Look below for the line containing "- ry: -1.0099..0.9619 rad" and the line containing "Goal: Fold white"; repeat exactly those two lines and all lines between them, and nothing else.

* _Given records_:
+ + +

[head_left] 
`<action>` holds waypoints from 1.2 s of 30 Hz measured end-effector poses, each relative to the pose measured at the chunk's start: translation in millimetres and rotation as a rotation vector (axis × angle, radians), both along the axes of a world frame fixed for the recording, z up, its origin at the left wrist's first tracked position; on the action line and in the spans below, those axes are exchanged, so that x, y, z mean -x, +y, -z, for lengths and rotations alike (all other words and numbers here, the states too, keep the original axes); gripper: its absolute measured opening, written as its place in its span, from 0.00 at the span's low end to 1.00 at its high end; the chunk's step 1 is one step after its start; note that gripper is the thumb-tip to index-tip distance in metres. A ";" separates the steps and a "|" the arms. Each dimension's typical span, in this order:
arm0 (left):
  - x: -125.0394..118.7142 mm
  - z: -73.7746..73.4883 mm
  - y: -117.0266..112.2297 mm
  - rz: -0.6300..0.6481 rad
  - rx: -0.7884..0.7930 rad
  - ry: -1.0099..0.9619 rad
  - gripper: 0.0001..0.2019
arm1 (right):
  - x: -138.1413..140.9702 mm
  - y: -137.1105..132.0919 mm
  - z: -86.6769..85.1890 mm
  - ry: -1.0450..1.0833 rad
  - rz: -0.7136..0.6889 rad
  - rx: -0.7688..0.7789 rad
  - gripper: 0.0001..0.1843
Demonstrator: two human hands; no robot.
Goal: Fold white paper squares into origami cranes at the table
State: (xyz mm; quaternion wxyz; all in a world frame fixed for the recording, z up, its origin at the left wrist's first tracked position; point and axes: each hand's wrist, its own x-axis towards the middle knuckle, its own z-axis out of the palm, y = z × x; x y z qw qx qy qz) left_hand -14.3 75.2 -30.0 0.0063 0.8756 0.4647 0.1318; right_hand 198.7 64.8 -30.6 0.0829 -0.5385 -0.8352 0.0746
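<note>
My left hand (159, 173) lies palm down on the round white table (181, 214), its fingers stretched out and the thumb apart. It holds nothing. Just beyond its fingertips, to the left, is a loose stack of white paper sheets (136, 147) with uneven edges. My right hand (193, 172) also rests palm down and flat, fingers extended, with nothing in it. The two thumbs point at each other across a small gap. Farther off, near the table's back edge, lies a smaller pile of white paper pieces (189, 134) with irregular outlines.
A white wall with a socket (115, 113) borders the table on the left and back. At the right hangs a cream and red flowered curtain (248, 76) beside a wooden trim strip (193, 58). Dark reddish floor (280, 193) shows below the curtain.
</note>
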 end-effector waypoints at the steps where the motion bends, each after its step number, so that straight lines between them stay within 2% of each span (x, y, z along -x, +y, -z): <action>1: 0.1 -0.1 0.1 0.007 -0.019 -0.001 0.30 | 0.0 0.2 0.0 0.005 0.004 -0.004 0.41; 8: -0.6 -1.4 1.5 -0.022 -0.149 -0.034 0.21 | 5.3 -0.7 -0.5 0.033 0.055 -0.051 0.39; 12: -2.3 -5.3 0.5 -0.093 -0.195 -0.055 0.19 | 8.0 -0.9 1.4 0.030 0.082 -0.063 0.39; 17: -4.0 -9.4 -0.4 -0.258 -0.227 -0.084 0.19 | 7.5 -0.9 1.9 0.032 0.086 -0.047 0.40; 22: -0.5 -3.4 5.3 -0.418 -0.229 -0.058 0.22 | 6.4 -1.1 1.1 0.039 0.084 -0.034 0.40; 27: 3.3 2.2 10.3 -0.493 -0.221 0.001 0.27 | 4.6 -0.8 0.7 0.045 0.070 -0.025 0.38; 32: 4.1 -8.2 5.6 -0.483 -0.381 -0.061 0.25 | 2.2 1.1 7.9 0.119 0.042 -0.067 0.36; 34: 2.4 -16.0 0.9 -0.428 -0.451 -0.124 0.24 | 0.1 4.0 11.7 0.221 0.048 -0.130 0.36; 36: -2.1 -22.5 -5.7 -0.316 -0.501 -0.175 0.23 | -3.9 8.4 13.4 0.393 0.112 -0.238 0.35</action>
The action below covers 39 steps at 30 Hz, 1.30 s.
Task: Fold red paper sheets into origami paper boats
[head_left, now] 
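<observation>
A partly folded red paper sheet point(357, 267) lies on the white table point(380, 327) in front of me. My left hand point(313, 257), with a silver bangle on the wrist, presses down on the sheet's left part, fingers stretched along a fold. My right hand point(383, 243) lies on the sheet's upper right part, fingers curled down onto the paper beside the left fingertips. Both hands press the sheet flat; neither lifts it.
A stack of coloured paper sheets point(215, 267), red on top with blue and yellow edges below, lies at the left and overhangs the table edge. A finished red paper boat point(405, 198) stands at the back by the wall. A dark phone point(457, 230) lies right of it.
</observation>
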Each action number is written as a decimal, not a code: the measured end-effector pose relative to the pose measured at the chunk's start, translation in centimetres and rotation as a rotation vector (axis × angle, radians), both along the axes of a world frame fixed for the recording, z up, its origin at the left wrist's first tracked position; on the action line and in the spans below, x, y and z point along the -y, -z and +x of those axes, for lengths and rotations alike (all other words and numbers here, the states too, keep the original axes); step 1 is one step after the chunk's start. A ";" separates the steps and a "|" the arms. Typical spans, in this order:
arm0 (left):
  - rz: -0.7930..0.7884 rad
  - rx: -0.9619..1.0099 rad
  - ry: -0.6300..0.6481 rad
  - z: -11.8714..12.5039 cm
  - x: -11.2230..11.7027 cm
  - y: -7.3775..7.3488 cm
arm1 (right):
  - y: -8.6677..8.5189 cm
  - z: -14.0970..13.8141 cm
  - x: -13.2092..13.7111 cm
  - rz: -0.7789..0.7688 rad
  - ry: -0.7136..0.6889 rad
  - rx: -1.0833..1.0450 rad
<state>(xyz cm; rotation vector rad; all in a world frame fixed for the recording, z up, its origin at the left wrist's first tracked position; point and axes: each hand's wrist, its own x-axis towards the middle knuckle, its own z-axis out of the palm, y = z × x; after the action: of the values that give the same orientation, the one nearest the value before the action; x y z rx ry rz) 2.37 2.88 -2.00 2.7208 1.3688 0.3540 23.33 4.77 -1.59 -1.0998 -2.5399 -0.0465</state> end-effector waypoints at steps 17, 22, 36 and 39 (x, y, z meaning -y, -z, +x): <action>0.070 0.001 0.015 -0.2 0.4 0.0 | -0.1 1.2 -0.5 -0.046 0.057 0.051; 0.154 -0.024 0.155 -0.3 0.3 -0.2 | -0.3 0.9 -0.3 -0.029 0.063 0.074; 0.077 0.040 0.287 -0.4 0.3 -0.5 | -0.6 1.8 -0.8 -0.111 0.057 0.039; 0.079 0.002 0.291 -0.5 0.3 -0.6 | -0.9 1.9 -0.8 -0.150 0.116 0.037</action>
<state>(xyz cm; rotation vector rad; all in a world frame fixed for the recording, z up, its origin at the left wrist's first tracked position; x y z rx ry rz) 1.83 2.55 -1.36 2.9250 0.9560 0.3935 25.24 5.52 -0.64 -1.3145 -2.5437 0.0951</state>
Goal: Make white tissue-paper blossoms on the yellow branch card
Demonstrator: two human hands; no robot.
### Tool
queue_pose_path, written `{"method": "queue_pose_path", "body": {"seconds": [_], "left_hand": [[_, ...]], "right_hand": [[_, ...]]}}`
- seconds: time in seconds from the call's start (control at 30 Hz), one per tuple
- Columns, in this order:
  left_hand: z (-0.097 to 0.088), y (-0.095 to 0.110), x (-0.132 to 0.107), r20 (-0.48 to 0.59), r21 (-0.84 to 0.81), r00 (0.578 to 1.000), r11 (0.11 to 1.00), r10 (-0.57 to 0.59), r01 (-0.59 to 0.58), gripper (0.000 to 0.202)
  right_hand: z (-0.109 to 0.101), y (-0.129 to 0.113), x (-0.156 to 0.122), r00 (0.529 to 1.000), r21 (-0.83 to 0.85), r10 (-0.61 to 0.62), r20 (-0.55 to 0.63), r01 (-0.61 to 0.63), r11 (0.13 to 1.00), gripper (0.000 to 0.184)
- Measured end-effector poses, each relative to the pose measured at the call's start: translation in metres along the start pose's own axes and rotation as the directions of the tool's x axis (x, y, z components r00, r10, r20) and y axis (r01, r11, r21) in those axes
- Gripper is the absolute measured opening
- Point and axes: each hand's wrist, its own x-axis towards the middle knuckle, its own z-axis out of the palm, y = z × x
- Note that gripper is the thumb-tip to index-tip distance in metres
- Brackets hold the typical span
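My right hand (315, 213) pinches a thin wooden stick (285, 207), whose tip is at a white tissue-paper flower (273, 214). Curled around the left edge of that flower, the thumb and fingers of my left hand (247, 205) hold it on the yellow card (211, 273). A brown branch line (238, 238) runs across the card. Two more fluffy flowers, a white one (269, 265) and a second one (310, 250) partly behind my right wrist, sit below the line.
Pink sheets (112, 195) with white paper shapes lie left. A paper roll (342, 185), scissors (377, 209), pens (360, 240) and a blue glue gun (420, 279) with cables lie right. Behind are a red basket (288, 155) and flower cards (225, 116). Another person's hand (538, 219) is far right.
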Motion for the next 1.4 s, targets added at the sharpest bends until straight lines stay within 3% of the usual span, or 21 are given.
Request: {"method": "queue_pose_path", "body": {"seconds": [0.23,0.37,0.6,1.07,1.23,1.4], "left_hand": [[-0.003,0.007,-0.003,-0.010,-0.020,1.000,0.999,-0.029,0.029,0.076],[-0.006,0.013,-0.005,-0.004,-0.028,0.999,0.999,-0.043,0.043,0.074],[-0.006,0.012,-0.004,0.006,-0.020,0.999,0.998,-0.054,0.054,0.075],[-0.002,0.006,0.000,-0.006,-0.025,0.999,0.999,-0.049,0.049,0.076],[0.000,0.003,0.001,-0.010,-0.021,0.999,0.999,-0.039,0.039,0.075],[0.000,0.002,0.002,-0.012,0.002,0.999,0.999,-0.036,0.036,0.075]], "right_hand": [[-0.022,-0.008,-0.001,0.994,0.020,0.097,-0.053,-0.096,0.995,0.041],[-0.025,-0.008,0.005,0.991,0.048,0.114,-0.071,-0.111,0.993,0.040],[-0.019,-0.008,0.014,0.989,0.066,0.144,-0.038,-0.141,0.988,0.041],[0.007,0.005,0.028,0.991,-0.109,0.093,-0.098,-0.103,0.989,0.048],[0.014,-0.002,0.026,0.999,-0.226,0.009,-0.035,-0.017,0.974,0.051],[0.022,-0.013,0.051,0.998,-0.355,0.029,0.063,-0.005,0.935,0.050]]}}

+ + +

* _Result for this exercise_:
  - ry: -1.0099..0.9619 rad
  - gripper: 0.0001..0.2019
arm1 (right):
  - x: -138.1413..140.9702 mm
  - y: -137.1105..132.0919 mm
  - z: -86.6769..85.1890 mm
  - ry: -1.0450..1.0833 rad
  - rz: -0.7136..0.6889 rad
  - rx: -0.7688..0.7789 rad
  - gripper: 0.0001..0.1843
Demonstrator: two human hands; no robot.
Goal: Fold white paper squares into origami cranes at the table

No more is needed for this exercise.